Jovem internado após abordagem policial em Passos (MG) expõe tensão sobre violência e abusos de autoridade

Na noite abafada de 16 de agosto, a cena parecia mais uma das tantas registradas por câmeras de segurança em ruas movimentadas do interior de Minas Gerais. Mas o que as imagens gravaram em Passos (MG) tornou-se um retrato perturbador da violência policial e de seus desdobramentos.

O vídeo mostra Alejandro Pereira de Oliveira, 21 anos, saltando de uma motocicleta em movimento. Ele retira o capacete, coloca as mãos sobre a cabeça e logo se deita no chão, em gesto claro de rendição. Segundos depois, a viatura da Polícia Militar Rodoviária para. Dois agentes descem: um desfere um chute contra o jovem caído, o outro o imobiliza com força na calçada.

A versão da polícia

O boletim de ocorrência lavrado naquela noite descreve um quadro diferente do registrado pelas câmeras. De acordo com os policiais, Alejandro teria tentado fugir, resistido à intervenção e sido contido com o uso de “técnicas de imobilização e quebra de resistência”, supostamente previstas nos manuais da corporação. O documento ainda afirma que, durante a fuga, o jovem teria descartado algo na via e, em conversa, admitido jogar certa quantidade de cocaína — nunca encontrada.

A defesa rebate

A narrativa oficial é duramente contestada pela defesa. O advogado Edmo Peixoto afirma que Alejandro não possui passagens policiais, não faz uso de entorpecentes e, sobretudo, que as imagens desmentem a versão da PM.
“O que mais assustou, além da agressão da forma como ele foi abordado, foi o fato de a própria Polícia Militar ter desvirtuado completamente os fatos, narrados em boletins de ocorrência que não são verdadeiros”, disse.

Segundo o defensor, o motivo da fuga foi simples: medo da abordagem. “Ele se entregou, deitou no chão. A partir dali não havia justificativa para qualquer violência”, completou.

Da abordagem à UTI

Imobilizado, Alejandro foi levado inicialmente à UPA de Passos, onde recebeu atendimento básico. Mas no dia seguinte, já em casa, começou a sentir fortes dores abdominais. Retornou ao hospital e, após exames, veio a descoberta: ele havia sofrido perfurações em órgãos internos. A gravidade o levou diretamente para a UTI da Santa Casa de Passos, onde permaneceu internado por quatro dias. Recebeu alta apenas em 21 de agosto, sob recomendações médicas rigorosas.

A repercussão

O caso mobilizou a Comissão de Direitos Humanos da OAB de Passos, que passou a acompanhar de perto os desdobramentos. O presidente do colegiado, Júlio Flávio Barbosa, classificou a conduta policial como desproporcional.
“Na minha avaliação, aconteceu sim a violência policial, pois uma vez que o sujeito já havia se rendido, o correto seria ler os direitos dele e conduzi-lo à delegacia”, afirmou.
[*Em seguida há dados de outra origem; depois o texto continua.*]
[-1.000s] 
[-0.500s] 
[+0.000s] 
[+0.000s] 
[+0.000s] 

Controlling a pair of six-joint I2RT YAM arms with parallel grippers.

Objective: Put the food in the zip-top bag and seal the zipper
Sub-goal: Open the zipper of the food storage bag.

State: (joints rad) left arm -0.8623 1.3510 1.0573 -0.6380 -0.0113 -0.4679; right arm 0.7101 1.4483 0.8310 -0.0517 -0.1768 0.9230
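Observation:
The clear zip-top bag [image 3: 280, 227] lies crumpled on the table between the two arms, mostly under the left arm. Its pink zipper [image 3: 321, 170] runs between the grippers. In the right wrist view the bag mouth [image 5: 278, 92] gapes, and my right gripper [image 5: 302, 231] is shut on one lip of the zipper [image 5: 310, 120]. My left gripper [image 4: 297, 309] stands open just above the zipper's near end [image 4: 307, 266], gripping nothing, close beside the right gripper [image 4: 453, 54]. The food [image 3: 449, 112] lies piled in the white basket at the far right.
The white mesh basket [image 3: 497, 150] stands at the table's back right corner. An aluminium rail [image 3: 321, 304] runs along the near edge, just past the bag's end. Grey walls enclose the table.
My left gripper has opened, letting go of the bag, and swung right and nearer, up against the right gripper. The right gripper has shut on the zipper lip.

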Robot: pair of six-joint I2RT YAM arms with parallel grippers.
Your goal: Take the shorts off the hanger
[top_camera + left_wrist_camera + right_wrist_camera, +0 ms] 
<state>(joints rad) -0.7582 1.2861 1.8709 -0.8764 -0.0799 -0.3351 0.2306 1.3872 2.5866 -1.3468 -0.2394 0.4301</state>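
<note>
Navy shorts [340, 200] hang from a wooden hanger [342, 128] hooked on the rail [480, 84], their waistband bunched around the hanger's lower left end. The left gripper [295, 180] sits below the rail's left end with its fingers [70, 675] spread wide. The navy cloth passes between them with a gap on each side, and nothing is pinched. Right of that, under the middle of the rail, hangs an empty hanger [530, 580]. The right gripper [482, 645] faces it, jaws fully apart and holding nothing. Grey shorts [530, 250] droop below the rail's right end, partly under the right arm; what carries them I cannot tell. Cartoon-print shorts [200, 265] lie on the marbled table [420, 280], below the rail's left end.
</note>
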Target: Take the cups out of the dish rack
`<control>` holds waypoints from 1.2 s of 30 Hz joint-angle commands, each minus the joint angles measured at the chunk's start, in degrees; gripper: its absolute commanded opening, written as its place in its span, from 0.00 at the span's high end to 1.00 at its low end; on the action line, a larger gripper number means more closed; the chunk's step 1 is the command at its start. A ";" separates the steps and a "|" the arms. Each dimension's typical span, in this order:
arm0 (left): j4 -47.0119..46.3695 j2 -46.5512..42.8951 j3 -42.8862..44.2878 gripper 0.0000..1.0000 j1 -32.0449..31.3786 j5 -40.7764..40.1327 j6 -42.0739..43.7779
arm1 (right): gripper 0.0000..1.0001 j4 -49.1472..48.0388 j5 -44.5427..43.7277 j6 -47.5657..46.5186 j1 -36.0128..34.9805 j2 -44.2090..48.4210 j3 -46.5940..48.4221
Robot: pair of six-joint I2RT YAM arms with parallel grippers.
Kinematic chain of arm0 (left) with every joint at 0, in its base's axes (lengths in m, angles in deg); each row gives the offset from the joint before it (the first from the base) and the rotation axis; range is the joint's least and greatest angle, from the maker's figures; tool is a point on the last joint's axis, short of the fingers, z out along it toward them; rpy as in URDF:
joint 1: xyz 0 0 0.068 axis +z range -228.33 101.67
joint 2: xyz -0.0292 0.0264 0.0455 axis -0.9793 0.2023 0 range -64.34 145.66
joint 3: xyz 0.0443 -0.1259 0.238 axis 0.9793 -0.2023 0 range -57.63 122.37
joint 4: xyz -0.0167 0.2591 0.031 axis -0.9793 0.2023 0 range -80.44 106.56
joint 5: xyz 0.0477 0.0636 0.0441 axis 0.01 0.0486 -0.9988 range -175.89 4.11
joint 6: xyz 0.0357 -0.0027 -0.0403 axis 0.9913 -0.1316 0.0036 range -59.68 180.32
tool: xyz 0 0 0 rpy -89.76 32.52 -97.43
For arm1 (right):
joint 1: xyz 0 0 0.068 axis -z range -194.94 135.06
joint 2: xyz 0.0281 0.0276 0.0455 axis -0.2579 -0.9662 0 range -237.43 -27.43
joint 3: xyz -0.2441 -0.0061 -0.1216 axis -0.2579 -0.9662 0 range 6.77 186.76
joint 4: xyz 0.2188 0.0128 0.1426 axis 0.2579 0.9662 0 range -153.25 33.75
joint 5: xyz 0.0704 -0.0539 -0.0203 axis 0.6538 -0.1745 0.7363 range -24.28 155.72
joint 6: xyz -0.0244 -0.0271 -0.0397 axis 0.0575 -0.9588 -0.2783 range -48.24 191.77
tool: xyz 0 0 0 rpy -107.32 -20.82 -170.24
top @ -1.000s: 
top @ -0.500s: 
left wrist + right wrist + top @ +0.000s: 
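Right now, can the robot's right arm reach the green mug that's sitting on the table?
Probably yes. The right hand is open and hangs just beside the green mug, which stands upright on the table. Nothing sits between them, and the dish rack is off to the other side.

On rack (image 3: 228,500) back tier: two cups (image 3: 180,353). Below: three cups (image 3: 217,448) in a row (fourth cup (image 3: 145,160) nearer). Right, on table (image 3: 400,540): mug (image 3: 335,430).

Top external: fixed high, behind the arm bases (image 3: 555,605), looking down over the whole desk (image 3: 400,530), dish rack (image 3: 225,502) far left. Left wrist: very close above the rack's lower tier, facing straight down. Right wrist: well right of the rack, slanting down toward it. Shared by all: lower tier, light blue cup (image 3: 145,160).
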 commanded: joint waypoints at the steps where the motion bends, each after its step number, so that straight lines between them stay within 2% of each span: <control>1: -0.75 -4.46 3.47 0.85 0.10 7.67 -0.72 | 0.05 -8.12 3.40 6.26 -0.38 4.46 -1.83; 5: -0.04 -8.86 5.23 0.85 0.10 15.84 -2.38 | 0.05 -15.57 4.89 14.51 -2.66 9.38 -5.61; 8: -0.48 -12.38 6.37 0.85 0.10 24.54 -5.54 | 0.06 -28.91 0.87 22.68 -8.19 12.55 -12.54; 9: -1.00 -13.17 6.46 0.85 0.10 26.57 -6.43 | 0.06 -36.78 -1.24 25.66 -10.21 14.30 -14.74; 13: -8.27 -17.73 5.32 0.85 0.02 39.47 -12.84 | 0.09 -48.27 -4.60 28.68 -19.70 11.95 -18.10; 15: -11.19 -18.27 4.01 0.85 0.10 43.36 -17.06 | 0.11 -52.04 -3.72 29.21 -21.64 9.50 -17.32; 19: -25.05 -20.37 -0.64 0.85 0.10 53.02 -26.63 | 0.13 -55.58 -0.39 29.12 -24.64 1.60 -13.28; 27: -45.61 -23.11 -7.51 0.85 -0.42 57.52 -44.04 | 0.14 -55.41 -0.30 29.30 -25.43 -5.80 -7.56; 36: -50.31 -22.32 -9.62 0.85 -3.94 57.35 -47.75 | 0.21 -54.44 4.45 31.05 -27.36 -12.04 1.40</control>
Para a família e a defesa, a abordagem deixou não apenas marcas físicas, mas um trauma profundo. Eles já estudam medidas legais contra o Estado, pedindo reparação por danos materiais e morais.

A posição da corporação

Em nota, a Polícia Militar Rodoviária informou que “foram adotadas de forma imediata as medidas cabíveis” e que instaurou procedimento apuratório para analisar os fatos. A corporação garantiu que acompanha o caso “com atenção, conforme os parâmetros que regem a atividade policial e o serviço público”.

Entre a rua e a Justiça

O caso de Alejandro expõe, mais uma vez, um dilema recorrente em abordagens policiais: a fronteira tênue entre o uso legítimo da força e o abuso de autoridade. Se para os militares a ação seguiu protocolos, para as imagens — e para o corpo ferido do jovem — o episódio revela excessos que podem custar caro, tanto para os envolvidos quanto para a credibilidade da instituição.

Agora, resta à investigação esclarecer as circunstâncias e apontar responsabilidades. Enquanto isso, Alejandro tenta se recuperar, carregando no corpo e na memória as consequências de uma noite que começou com medo e terminou em UTI.